▸ PROBLEM
Send back the records exactly as written, with no images.

[Recorded data]
==============================
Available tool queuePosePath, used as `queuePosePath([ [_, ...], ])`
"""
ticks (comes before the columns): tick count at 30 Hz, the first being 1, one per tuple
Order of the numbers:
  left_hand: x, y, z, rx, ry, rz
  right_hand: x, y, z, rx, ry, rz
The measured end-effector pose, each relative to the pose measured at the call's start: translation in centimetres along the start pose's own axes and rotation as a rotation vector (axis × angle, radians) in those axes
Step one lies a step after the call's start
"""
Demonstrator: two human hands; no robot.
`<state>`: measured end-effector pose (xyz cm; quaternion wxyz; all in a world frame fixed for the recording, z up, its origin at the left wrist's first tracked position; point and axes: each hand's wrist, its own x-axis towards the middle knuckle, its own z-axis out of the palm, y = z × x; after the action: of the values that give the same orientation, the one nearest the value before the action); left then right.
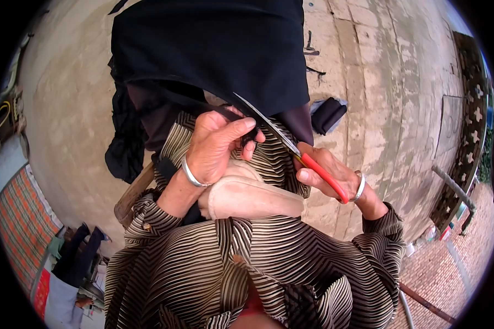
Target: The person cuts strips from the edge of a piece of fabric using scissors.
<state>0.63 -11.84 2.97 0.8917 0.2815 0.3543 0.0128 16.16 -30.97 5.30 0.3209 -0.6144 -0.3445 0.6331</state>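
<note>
Black cloth (pixel 214 49) lies spread over my lap and knees. My left hand (pixel 219 137) is closed, pinching a dark strip of the cloth between thumb and fingers. Red-handled scissors (pixel 323 174) are gripped in my right hand (pixel 329 170), their blades pointing up and left along the cloth's lower edge, just right of my left fingers. How far apart the blades are is hard to make out. Below my left hand a pale pink padded piece (pixel 252 197) rests against my striped shirt. A silver bangle circles each wrist.
A small dark rolled bundle (pixel 329 115) lies on the paved ground to the right, with dark scraps (pixel 315 71) above it. At the left are an orange checked cloth (pixel 24 203) and dark trousers (pixel 79 252). A metal pipe (pixel 450 186) juts in at right.
</note>
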Motion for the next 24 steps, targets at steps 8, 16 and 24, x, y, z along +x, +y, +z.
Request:
queuePosePath([
  [8,-0.2,0.0,0.1,0.019,0.024,-0.004,0.0,0.2,0.0,-0.101,0.073,-0.061],
  [16,-0.2,-0.2,0.0,0.078,0.005,0.065,-0.2,-0.5,-0.6,-0.134,0.013,0.027],
  [24,-0.3,-0.3,-0.2,0.105,-0.008,0.075,0.8,-1.0,-1.4,-0.144,-0.109,0.002],
])
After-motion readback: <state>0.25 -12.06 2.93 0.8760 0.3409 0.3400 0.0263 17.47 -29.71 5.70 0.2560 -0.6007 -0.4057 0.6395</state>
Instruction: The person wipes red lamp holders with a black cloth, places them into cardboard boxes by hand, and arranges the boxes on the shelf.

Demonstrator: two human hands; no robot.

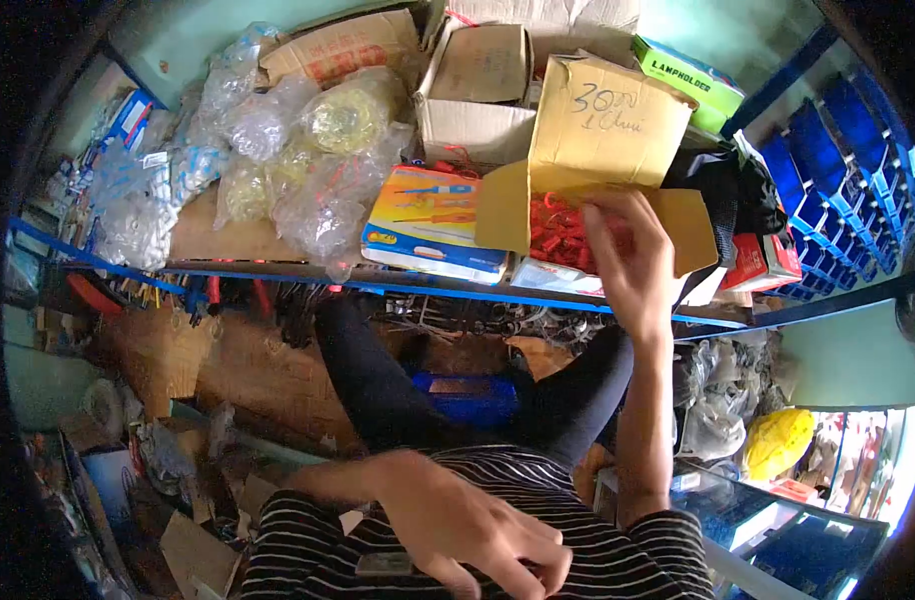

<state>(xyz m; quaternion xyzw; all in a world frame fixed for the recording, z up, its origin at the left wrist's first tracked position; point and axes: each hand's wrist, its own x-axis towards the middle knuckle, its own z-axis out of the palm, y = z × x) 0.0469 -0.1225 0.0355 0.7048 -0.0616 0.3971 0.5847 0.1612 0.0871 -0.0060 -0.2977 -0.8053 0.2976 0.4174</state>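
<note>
My right hand (633, 250) is over an open cardboard box (610, 125) with handwriting on its flap. Its thumb and fingertips come together in a pinch above many small red pieces (561, 235) inside. Whatever is between those fingertips is too small to make out. In front of my striped shirt (618, 550), my left hand (478, 525) is held with its fingers bent and apart, holding nothing. A screwdriver-picture box (425, 215) lies on the shelf left of the box of red pieces.
Clear plastic bags (328, 150) crowd the shelf's left side. Behind stand a white carton (475, 125) and a green lampholder box (688, 82). Blue bins (838, 170) hang at right. The shelf's blue edge (428, 290) runs above my knees. A glass case (778, 530) is at lower right.
</note>
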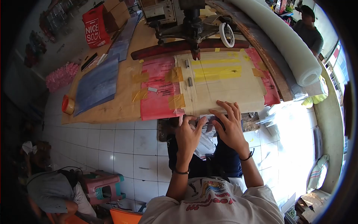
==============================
▸ SOLUTION TO THE PROBLEM
Available tool queuePosePath, used as `queuePosePath([ [_, ...], ])`
"""
ticks (comes before the columns): tick count at 30 Hz, the first being 1, one per tuple
Order of the numbers:
  left_hand: x, y, z, rx, ry, rz
  right_hand: x, y, z, rx, ry, rz
The measured end-effector pose, each relative to the pose measured at the call's start: translation in centimetres along the start pose's own axes and rotation as a rotation vector (axis × angle, radians) in those axes
Step one lies a step after the call's start
"""
Demonstrator: two human hands; no robot.
`<state>`: measured end-effector pose (xyz cm; quaternion wxyz; all in a world frame fixed for the recording, z up, its origin at the left wrist's first tracked position; point and axes: each hand's wrist, its own x-axis towards the middle knuckle, its own z-axis out of the palm, y = z × x; after the action: of the values that give the same orientation, the one nearest the value before the action); left then right.
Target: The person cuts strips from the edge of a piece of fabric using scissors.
<state>0.63 -11.84 2.97 0.8917 0.2815 0.3543 0.0128 16.16 -30.97 5.30 0.3209 -0.6144 -0.3445 0.6331</state>
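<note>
Black cloth (pixel 214 49) lies spread over my lap and knees. My left hand (pixel 219 137) is closed, pinching a dark strip of the cloth between thumb and fingers. Red-handled scissors (pixel 323 174) are gripped in my right hand (pixel 329 170), their blades pointing up and left along the cloth's lower edge, just right of my left fingers. How far apart the blades are is hard to make out. Below my left hand a pale pink padded piece (pixel 252 197) rests against my striped shirt. A silver bangle circles each wrist.
A small dark rolled bundle (pixel 329 115) lies on the paved ground to the right, with dark scraps (pixel 315 71) above it. At the left are an orange checked cloth (pixel 24 203) and dark trousers (pixel 79 252). A metal pipe (pixel 450 186) juts in at right.
</note>
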Motion for the next 24 steps, targets at steps 8, 16 and 24, x, y, z along +x, +y, +z.
Request:
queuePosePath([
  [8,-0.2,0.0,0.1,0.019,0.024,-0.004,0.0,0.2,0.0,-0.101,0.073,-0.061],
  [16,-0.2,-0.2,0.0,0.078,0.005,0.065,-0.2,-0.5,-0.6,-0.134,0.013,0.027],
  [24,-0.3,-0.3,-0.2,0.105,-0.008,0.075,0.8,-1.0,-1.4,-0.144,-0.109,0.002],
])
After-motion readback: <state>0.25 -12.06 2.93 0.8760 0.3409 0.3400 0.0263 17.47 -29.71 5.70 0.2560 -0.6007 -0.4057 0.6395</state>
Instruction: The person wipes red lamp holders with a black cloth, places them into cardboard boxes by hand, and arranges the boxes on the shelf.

Demonstrator: two human hands; no robot.


<state>(xyz m; quaternion xyzw; all in a world frame fixed for the recording, z up, its origin at the left wrist's first tracked position; point and axes: each hand's wrist, its own x-axis towards the middle knuckle, its own z-axis out of the palm, y = z × x) 0.0469 -0.1225 0.0355 0.7048 -0.0616 0.3971 0.5847 0.1612 0.0871 -0.0060 -0.2977 -0.8053 0.2976 0.4174</state>
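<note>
My right hand (633, 250) is over an open cardboard box (610, 125) with handwriting on its flap. Its thumb and fingertips come together in a pinch above many small red pieces (561, 235) inside. Whatever is between those fingertips is too small to make out. In front of my striped shirt (618, 550), my left hand (478, 525) is held with its fingers bent and apart, holding nothing. A screwdriver-picture box (425, 215) lies on the shelf left of the box of red pieces.
Clear plastic bags (328, 150) crowd the shelf's left side. Behind stand a white carton (475, 125) and a green lampholder box (688, 82). Blue bins (838, 170) hang at right. The shelf's blue edge (428, 290) runs above my knees. A glass case (778, 530) is at lower right.
</note>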

The output requires no further additions.